Up first: Hoxie, Arkansas, home of Raven and about 2,700 other people. Am I the only one who got a little nervous watching Raven take Nick for a ride on that ATV? (Those damn things almost killed Jamie Lynn Spears’ daughter!) But the only danger Raven and Nick encounter is a local policeman, who just happens to drive up as they’re climbing the steps to the roof of a grain bin. And whaddya know — it’s Raven’s big brother, Officer Weston!
After a spirited bout of “mudding” on ATVs, Raven and Nick do some “off-roading.”

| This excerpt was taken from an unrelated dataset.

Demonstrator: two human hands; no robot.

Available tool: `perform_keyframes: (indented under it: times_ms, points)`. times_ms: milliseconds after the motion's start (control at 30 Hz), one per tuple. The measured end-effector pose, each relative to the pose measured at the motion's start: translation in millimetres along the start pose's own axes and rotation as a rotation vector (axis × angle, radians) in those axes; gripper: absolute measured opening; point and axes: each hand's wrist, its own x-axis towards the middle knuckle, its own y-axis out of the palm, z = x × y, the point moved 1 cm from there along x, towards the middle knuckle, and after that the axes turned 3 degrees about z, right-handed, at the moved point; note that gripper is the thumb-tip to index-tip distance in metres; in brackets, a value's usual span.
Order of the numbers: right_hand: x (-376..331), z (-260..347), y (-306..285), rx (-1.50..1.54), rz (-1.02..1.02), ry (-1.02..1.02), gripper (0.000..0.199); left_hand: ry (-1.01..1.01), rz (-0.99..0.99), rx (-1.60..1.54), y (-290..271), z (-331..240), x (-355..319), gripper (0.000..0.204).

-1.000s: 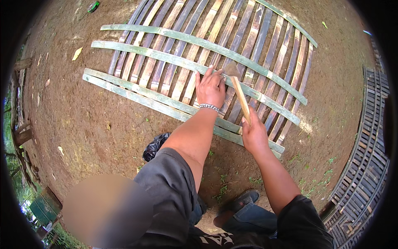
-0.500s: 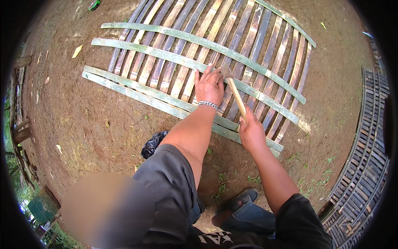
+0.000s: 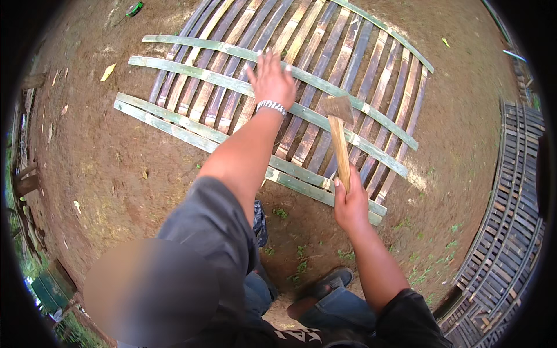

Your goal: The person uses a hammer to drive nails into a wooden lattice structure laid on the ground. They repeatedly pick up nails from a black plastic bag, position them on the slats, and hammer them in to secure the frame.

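A slatted bamboo panel (image 3: 307, 130) lies on the ground, dark and pale slats crossed by green bamboo strips. My right hand (image 3: 351, 203) is closed round the wooden handle of a hatchet (image 3: 341, 142), whose broad, dull metal head is over the middle of the panel. To its left, my left hand (image 3: 274, 81), with a chain bracelet at the wrist, reaches over the panel by the upper green strip (image 3: 319, 83). Its fingers are spread and slightly blurred, and nothing shows in them. Whether it touches the strip I cannot tell.
Bare brown soil (image 3: 104, 168) surrounds the panel. Another dark slatted panel (image 3: 493, 220) curves along the right edge. A black plastic bag (image 3: 260, 223) lies near my legs. A small green object (image 3: 134, 8) is at the far left, and a green box (image 3: 53, 287) at the lower left.
My left hand has moved up and left from the middle strip toward the upper one. The hatchet head has moved right and slightly down, away from where that hand was.
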Motion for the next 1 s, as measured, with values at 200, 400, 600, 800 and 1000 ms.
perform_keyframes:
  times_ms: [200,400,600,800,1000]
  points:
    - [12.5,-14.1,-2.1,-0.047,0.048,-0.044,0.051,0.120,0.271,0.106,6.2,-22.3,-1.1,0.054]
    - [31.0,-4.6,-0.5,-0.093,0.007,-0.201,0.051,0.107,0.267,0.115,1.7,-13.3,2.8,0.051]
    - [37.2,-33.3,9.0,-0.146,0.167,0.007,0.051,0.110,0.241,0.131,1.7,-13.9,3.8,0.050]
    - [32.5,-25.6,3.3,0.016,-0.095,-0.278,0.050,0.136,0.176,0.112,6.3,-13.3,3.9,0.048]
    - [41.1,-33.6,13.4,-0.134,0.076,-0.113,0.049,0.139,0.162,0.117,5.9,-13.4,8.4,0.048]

Yikes, is that a leech on Nick’s torso? God, I hate nature. Anyhow, after the swamp make out session, the duo get cleaned up and head home to meet Raven’s family. And what a happy homecoming it is — as Raven learns that her dad, Wesley, has been declared cancer-free. Naturally, Raven is overcome with emotion. “I’m really thankful for you two,” she tearfully tells her parents, and soon everyone is hugging and crying. And honestly, if you didn’t tear up a little when Wesley told his daughter “I’m glad it will be me who walks you down the aisle” — well, then I applaud your titanium heart.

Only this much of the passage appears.